Then we start getting memory error as we increase N. It is thrown when increasing hash table size in HashMap resize.

Caused by: java.lang.OutOfMemoryError: Java heap space
  at java.base/java.util.HashMap.resize(HashMap.java:702)
  at java.base/java.util.HashMap.merge(HashMap.java:1363)
  at codechef.starters57.TREEDIVS.AbstractTreeAndDivisors.mergeExponents(AbstractTreeAndDivisors.java:85)
  at codechef.starters57.TREEDIVS.TreeAndDivisors1.lambda$updateNode$2(TreeAndDivisors1.java:19)
  at codechef.starters57.TREEDIVS.TreeAndDivisors1$$Lambda$472/0x0000000800d54248.accept(Unknown Source)
  at java.base/java.util.stream.ForEachOps$ForEachOp$OfRef.accept(ForEachOps.java:183)
  at java.base/java.util.stream.ReferencePipeline$3$1.accept(ReferencePipeline.java:197)
  at java.base/java.util.stream.ReferencePipeline$2$1.accept(ReferencePipeline.java:179)
  at java.base/java.util.ArrayList$ArrayListSpliterator.forEachRemaining(ArrayList.java:1625)
  at java.base/java.util.stream.AbstractPipeline.copyInto(AbstractPipeline.java:509)
  at java.base/java.util.stream.AbstractPipeline.wrapAndCopyInto(AbstractPipeline.java:499)
  at java.base/java.util.stream.ForEachOps$ForEachOp.evaluateSequential(ForEachOps.java:150)
  at java.base/java.util.stream.ForEachOps$ForEachOp$OfRef.evaluateSequential(ForEachOps.java:173)
  at java.base/java.util.stream.AbstractPipeline.evaluate(AbstractPipeline.java:234)
  at java.base/java.util.stream.ReferencePipeline.forEach(ReferencePipeline.java:596)
  at codechef.starters57.TREEDIVS.TreeAndDivisors1.updateNode(TreeAndDivisors1.java:19)
  at codechef.starters57.TREEDIVS.AbstractTreeAndDivisors$$Lambda$466/0x0000000800d4efa0.visit(Unknown Source)
  at graph.tree.traversal.AbstractDFSTraversal.traverse(AbstractDFSTraversal.java:63)
  at graph.tree.traversal.AbstractDFSTraversal.traverse(AbstractDFSTraversal.java:36)
  at codechef.starters57.TREEDIVS.AbstractTreeAndDivisors.dfs(AbstractTreeAndDivisors.java:78)
  at codechef.starters57.TREEDIVS.AbstractTreeAndDivisors.divisors(AbstractTreeAndDivisors.java:67)
  at codechef.starters57.TREEDIVS.TreeAndDivisorsTest.runInput(TreeAndDivisorsTest.java:89)
  at codechef.starters57.TREEDIVS.TreeAndDivisorsTest.runBatch(TreeAndDivisorsTest.java:68)
  at codechef.starters57.TREEDIVS.TreeAndDivisorsTest.run(TreeAndDivisorsTest.java:24)
  at java.base/jdk.internal.reflect.NativeMethodAccessorImpl.invoke0(Native Method)
  at java.base/jdk.internal.reflect.NativeMethodAccessorImpl.invoke(NativeMethodAccessorImpl.java:77)
  at java.base/jdk.internal.reflect.DelegatingMethodAccessorImpl.invoke(DelegatingMethodAccessorImpl.java:43)
  at java.base/java.lang.reflect.Method.invoke(Method.java:568)
  at org.junit.platform.commons.util.ReflectionUtils.invokeMethod(ReflectionUtils.java:725)
  at org.junit.jupiter.engine.execution.MethodInvocation.proceed(MethodInvocation.java:60)
  at org.junit.jupiter.engine.execution.InvocationInterceptorChain$ValidatingInvocation.proceed(InvocationInterceptorChain.java:131)
  at org.junit.jupiter.engine.extension.TimeoutExtension.intercept(TimeoutExtension.java:149)

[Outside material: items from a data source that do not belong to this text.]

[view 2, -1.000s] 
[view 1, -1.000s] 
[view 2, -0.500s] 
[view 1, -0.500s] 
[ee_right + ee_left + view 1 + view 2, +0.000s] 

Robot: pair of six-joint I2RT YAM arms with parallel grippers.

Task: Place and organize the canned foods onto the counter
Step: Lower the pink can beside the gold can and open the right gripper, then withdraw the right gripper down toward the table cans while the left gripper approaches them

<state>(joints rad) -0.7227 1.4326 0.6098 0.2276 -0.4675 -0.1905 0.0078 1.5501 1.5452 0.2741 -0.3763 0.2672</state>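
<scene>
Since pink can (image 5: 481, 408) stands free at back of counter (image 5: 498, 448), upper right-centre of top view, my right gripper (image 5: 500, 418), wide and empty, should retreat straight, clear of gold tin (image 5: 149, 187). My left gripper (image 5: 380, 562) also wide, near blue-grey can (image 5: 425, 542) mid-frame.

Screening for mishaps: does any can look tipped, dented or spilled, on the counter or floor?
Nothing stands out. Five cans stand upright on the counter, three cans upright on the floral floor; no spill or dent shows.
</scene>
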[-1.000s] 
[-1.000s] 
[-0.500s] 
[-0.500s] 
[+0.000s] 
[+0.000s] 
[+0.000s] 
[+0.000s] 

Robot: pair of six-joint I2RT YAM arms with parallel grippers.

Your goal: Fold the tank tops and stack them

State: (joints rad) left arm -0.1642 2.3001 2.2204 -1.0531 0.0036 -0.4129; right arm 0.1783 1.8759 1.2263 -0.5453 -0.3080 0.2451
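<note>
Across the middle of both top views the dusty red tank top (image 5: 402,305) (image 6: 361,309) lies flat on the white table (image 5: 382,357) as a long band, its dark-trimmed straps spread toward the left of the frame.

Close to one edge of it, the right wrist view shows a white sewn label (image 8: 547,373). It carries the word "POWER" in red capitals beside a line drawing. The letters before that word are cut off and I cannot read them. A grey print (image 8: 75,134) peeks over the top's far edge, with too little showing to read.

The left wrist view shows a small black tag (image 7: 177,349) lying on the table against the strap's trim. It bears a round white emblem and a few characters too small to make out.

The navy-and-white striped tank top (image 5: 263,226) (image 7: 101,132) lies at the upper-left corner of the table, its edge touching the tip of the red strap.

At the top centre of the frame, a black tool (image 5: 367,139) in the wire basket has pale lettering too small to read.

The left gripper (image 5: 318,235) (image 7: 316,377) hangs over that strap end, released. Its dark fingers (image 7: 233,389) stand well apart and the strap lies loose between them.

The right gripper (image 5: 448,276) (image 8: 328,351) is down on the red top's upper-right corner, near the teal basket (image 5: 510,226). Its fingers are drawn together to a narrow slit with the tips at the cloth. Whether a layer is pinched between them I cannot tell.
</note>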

The original approach had a memory leak, keeping track of every intermediate hash maps, while only the current and children ones were required.

To reduce memory footprint, we should null out children Map references once we no longer need them. It will mark the objects as candidates for Garbage Collection.

@Override
protected void updateNode(int current, int parent, List<Integer> children) {
    Map<Integer, Integer> parentExponents =  primeFactors(A[current]);

    children.stream()
            .filter(child -> !(child == parent))
            .forEach(child -> {
                mergeExponents(parentExponents, primeExponents[child]);
                primeExponents[child] = null;
            });

    primeExponents[current] = parentExponents;
    divisorCount[current] = divisorCount(parentExponents);
}

We can now see the O(N^2) trend:

Versions 2 & 3

We can skip a large number of merges by reusing a child object. Selecting the child with the larger size is optimal. Then just reuse the same object to assign it to the current node.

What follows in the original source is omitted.